Find the line containing "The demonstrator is" in the listing below. Repeat it exactly, along with each following line up to and including the one containing "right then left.".

+++ THE DATA +++

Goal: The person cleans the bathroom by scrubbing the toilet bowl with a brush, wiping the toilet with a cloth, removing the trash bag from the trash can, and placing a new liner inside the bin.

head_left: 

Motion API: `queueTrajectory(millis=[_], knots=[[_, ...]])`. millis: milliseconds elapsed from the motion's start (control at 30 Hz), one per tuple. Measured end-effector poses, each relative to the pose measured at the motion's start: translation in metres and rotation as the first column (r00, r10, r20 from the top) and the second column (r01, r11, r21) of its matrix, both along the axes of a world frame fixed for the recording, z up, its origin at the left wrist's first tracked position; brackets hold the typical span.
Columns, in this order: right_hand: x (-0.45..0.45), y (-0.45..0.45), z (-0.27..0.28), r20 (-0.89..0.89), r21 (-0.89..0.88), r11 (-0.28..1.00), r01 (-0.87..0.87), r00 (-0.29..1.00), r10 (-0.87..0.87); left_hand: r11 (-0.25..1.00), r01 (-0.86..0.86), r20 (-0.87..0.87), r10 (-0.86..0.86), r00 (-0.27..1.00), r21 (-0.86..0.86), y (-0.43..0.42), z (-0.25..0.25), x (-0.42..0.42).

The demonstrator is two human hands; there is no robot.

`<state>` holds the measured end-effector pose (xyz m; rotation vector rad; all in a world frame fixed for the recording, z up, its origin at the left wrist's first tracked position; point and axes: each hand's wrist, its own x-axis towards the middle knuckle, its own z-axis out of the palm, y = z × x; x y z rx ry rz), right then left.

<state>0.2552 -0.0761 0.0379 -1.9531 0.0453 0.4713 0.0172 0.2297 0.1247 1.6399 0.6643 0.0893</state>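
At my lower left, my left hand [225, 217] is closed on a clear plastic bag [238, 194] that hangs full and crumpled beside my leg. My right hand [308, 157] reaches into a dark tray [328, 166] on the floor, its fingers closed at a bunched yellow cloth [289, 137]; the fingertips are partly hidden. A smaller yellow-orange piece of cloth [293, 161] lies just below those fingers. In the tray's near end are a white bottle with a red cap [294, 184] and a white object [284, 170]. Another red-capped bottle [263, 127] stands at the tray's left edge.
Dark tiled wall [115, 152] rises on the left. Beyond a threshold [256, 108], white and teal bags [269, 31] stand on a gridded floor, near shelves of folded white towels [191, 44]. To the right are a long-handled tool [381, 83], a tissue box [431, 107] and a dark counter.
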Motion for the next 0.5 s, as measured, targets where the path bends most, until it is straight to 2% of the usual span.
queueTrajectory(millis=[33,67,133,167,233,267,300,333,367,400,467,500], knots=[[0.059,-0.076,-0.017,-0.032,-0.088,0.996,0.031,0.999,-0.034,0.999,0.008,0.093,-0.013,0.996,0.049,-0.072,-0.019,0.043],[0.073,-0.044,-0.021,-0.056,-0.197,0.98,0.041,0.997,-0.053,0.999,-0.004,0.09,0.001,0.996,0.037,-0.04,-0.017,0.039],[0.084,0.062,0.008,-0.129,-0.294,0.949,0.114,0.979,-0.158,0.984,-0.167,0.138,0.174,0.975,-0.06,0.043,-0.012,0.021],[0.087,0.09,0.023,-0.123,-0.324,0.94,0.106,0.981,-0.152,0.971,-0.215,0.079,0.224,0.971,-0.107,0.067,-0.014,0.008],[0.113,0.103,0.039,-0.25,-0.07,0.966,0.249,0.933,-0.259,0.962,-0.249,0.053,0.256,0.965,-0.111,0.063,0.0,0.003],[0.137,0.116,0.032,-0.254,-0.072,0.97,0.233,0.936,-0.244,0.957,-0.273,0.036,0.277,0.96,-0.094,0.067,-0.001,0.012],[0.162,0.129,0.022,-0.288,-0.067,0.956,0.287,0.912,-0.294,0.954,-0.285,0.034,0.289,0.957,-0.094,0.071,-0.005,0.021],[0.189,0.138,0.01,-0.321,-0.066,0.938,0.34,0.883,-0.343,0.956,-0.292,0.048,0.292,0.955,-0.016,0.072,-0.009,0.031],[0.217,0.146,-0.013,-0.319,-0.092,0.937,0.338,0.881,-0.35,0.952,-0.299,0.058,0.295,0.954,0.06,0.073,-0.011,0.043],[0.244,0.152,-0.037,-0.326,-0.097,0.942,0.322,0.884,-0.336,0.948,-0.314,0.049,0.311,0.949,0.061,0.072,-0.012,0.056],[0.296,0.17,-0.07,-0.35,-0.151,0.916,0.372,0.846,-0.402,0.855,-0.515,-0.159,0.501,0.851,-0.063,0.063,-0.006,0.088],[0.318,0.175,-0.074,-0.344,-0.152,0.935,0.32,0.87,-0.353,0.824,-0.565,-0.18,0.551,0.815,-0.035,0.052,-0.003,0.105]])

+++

**RESULT OF THIS TASK:**
The demonstrator is two human hands; there is no robot.

`<state>` holds the measured end-effector pose (xyz m; rotation vector rad; all in a world frame fixed for the recording, z up, its origin at the left wrist's first tracked position; point and axes: each hand's wrist, its own x-axis towards the middle knuckle, its own z-axis out of the palm, y = z × x; x y z rx ry rz), right then left.

The answer was written out completely.